Tuesday, October 13, 2009

The Baucus Healthcare Plan: It's About the Failed Social Security Model and Federal Oversight

The Senate Finance Committee has passed (14-9) the Baucus Healthcare Bill. Below are the highlights of the bill. It's being marketed as a "middle-of-the-road" plan. Huh! If you like being forced to buy insurance that will be regulated by the federal government, and with a backdoor for a Death Panel, then this is really your cup of hemlock. More unhealthy news, a "health" bill will likely end up on the floor of the Senate next week, but it will be this bill intertwined with what comes out of the health committee, the majority on that committee is comprised of even worse anti-individual, pro-prying into people lives, power freaks.

Here are the details of the Baucus Bill:

1. All Americans will be forced to buy insurance.

2. Insurers will be able to ONLY charge different amounts based on age, smoking, and family size, but that's it.

3. The law requires each state to basically create a standardized marketplace for buying insurance.

4. For those who can not afford to buy insurance, the government will help subsidize their purchases through a HCTC (Healthcare Tax Credit). The means-tested HCTC will refund eligible buyers 80% of their insurance costs.

5. To buy into the exchange, purchasers will have to provide evidence of US citizenship or legal residence (Will Obama be able to get in?)

6. There will be a 35% tax on high-dollar insurance programs, as well other taxes levied elsewhere on the health industry.

7. The Baucus plan basically preserves the state-by-state system of providing health insurance, and it would keep the existence of state insurance commissioners intact.

But their role would change. They each would simply be responsible for ensuring that providers in the state were complying with the new Federal regulations

8. Policies will be categorized into bronze, silver, gold, and platinum plans, with each successive level providing better, fuller coverage than the last.

Says Baucus:
All plans must provide preventive and primary care, emergency services, hospitalization, physician services, outpatient services, day surgery and related anesthesia, diagnostic imaging and screenings (including x-rays), maternity and newborn care, pediatric services (including dental and vision), medical/surgical care, prescription drugs, radiation and chemotherapy, and mental health and substance abuse services that at least meet minimum standards set by Federal and state laws.
The two points of note are #1 and #7. Since there won't really be a free market in insurance, this will mean that the young will be subsidizing healthcare for older Americans . In other words, it is modeled after the failing Social Security program.

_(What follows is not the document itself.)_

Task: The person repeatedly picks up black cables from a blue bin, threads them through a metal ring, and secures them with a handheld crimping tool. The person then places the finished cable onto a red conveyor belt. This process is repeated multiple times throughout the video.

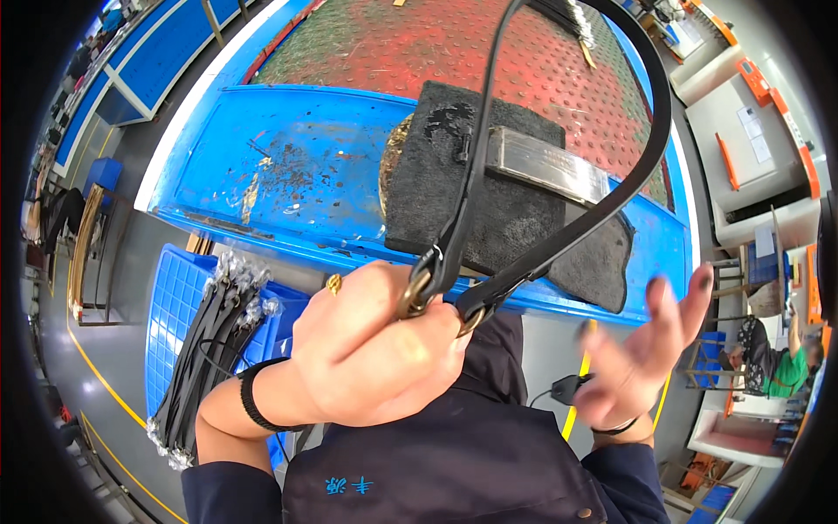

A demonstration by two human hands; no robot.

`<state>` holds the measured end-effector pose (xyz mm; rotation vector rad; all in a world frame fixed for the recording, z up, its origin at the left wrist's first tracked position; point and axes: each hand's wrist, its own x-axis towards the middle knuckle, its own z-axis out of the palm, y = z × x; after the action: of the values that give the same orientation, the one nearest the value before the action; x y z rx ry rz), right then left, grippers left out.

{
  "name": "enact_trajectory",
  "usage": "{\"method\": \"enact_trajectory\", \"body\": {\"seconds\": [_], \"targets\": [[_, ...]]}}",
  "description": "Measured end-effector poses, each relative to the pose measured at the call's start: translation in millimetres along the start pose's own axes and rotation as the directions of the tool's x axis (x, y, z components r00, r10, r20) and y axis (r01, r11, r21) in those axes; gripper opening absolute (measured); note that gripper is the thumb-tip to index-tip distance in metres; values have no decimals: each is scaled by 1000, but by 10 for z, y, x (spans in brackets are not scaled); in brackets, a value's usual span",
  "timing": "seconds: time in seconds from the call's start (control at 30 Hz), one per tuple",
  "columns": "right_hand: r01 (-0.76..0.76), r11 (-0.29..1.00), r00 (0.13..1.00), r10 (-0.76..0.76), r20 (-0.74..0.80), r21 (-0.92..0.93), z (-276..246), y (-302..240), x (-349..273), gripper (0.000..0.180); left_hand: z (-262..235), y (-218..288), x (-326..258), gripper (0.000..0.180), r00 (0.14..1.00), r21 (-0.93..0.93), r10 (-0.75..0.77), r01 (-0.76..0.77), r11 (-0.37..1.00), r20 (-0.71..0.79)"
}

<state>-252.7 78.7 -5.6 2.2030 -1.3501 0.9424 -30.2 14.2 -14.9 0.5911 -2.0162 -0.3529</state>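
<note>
My left hand (367, 349) is closed around the two metal-ringed ends of a black leather strap (628, 175), which loops up and away over the workbench. A gold ring sits on one finger and a black band circles the wrist. My right hand (642, 349) hovers to the right with fingers spread and dark-stained, holding nothing; it is slightly blurred. Beneath the strap lies a dark grey felt pad (471, 183) with a clear rectangular block (546, 164) on it.
The blue workbench (279, 166) has a scuffed top, with a red studded mat (454, 52) behind it. A blue crate (175, 297) at lower left holds a bundle of black straps (209, 349) with wrapped ends. Another person sits far right.
</note>
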Motion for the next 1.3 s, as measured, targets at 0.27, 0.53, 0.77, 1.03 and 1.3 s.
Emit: {"method": "enact_trajectory", "body": {"seconds": [0.27,0.53,0.77,1.03,1.3], "targets": [[327,936,937,-304,172,-128,24,-78,204,48,37,-3,-41,33,991,46,133,-134,990,18],[290,944,943,-310,121,157,63,-20,264,54,21,-18,-46,34,976,117,203,-211,970,76],[290,945,946,-307,107,151,124,-23,274,51,189,-66,23,21,945,170,290,-264,949,-153],[-340,918,940,340,35,207,44,368,-46,39,-118,-66,-60,28,999,60,24,-27,998,44],[-316,909,831,404,383,-272,45,809,-404,27,-276,-179,155,13,987,-199,-102,125,972,121]]}}
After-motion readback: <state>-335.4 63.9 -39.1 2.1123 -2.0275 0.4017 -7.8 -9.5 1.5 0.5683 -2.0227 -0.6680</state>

Remember, everyone will be required to buy in. If I wanted to start an insurance company and provide insurance at cut rate levels to the young, who require much less care, I would be prevented from doing so. Insurers will be required to supply healthcare to those who already have pre-existing conditions (See point 2) Thus, someone with cancer (or a skydiver) would be able to sign up just on age and smoking habits. These high cost people (the elderly, daredevils and the reckless) will have to be paid for somehow. They will be subsidized on the backs of the youth.

The second serious point of concern is point 7. Although, it will be marketed as a state-by-state program, all states will be required to follow Federal regulations--this is a huge backdoor to dicate all kinds of medical practices, and a way to sneak in the Death Panels.

Bottom Line: The only difference between this program and the social security program is that the social security program didn't have a backdoor to kill you off. This does.



  1. The insurance industry will always be greedy, hopefully the health care reform will help people that need it.

  2. This new information was based on a study performed by Price Waterhouse, who was hired by the insurance lobbyist. This study looked at the cost, without any attention being payed to the cost savings within the bill. The overall result was so inaccurate, that the accountants who participated in the study distanced themselves, and explained just that. To look at this for what it really is, is to know that the insurance companies are basically saying, pass this bill and we raise your premiums!